● TASK
The records follow. Print, word for word, the first line through the "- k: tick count" line.

━━ INPUT FOR THIS TASK

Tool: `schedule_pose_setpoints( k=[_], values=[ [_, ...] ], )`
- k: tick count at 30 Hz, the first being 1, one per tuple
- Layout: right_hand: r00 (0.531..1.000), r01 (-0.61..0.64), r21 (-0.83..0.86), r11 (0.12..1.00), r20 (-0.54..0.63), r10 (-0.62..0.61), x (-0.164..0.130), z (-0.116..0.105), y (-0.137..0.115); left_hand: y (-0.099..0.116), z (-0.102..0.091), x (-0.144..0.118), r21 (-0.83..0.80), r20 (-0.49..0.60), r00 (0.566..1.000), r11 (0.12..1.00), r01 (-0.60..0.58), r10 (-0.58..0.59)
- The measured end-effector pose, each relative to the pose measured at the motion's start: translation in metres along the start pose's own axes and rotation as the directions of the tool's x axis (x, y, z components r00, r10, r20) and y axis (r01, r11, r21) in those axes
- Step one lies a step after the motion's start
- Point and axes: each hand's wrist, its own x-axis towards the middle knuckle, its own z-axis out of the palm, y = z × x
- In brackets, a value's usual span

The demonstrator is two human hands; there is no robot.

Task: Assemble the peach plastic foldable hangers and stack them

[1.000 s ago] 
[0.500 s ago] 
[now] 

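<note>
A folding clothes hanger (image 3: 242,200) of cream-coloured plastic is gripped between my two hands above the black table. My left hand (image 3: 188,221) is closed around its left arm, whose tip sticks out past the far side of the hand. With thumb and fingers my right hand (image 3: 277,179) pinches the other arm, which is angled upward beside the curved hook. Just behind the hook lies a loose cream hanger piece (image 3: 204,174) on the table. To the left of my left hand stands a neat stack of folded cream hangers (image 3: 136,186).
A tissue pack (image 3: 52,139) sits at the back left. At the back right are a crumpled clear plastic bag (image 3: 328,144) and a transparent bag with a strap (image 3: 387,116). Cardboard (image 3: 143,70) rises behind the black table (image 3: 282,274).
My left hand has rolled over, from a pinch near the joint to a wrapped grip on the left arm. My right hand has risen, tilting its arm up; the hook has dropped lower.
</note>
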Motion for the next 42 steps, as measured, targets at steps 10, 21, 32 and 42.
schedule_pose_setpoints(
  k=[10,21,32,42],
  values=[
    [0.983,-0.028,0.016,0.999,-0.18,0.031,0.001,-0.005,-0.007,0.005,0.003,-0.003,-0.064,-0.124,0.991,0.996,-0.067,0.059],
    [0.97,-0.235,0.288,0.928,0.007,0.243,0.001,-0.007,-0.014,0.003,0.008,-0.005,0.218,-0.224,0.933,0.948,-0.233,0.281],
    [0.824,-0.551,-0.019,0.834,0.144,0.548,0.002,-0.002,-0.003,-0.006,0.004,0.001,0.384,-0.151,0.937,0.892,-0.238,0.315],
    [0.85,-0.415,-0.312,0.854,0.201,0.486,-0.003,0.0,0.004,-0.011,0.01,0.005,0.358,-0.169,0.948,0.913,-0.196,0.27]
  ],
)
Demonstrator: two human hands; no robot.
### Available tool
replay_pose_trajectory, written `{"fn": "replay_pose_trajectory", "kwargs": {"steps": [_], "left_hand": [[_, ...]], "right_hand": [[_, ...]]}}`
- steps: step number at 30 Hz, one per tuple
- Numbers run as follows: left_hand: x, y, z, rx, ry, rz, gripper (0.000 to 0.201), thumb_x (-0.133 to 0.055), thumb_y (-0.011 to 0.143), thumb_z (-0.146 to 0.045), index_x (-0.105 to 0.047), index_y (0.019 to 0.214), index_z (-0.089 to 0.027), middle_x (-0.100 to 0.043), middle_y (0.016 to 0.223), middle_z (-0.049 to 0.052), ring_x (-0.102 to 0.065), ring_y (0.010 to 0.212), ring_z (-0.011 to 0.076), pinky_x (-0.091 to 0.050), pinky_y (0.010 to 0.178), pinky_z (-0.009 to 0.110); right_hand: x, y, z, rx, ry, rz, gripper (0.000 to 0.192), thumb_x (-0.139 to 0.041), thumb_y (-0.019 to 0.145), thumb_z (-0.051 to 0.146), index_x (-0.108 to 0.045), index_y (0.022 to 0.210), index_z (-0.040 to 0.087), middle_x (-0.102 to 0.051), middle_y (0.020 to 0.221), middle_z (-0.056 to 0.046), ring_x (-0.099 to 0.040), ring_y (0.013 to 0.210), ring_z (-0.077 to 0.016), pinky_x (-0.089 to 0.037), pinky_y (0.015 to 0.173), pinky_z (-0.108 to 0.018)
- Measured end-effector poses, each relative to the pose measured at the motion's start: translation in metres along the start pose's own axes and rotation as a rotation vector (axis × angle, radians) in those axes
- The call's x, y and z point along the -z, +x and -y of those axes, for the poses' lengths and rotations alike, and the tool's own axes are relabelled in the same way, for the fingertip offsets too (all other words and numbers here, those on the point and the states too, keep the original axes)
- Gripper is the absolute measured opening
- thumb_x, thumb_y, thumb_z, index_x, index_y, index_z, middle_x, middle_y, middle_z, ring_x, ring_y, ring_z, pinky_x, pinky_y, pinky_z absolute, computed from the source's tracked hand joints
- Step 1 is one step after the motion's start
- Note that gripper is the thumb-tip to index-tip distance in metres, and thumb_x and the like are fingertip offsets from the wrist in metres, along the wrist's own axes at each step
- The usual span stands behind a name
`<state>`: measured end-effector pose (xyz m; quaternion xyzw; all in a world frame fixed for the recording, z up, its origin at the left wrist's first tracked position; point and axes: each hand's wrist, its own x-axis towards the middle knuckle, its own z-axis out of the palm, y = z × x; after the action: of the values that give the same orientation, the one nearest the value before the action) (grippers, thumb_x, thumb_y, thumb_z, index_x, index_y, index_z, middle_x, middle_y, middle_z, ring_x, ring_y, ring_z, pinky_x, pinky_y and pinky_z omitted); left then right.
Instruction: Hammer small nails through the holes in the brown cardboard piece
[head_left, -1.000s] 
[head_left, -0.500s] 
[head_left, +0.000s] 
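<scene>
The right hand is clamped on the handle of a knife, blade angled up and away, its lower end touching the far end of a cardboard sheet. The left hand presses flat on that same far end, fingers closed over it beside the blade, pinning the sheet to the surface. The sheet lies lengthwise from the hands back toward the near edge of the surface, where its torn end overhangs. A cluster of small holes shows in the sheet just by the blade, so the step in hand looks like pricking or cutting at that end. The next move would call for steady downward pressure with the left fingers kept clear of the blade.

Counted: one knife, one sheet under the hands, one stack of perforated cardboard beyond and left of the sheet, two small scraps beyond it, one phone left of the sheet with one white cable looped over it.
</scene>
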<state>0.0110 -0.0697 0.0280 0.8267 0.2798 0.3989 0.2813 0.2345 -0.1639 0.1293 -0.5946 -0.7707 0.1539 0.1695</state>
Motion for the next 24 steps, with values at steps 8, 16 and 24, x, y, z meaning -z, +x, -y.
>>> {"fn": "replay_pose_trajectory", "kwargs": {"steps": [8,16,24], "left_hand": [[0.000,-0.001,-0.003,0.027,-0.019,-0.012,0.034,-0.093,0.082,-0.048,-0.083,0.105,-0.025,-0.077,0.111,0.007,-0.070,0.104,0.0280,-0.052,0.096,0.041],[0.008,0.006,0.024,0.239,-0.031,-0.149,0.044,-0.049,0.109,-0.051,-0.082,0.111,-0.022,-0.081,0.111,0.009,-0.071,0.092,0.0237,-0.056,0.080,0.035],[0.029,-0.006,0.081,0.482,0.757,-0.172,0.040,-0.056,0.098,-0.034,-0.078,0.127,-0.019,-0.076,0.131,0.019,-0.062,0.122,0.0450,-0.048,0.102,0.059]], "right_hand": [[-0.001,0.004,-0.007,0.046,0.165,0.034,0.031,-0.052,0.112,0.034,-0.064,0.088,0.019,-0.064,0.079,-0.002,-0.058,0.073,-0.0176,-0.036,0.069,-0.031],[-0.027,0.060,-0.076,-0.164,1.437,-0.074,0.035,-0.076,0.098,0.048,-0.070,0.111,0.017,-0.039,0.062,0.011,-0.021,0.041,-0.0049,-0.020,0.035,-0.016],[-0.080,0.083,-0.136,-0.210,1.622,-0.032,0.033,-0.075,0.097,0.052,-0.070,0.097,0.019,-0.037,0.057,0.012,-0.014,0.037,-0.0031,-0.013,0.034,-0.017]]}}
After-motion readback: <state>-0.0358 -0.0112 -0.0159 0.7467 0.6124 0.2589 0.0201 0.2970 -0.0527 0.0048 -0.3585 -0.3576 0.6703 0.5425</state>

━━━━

● ANSWER BOX
Tool: `schedule_pose_setpoints( k=[_], values=[ [_, ...] ], )`
- k: tick count at 30 Hz, the first being 1, one per tuple

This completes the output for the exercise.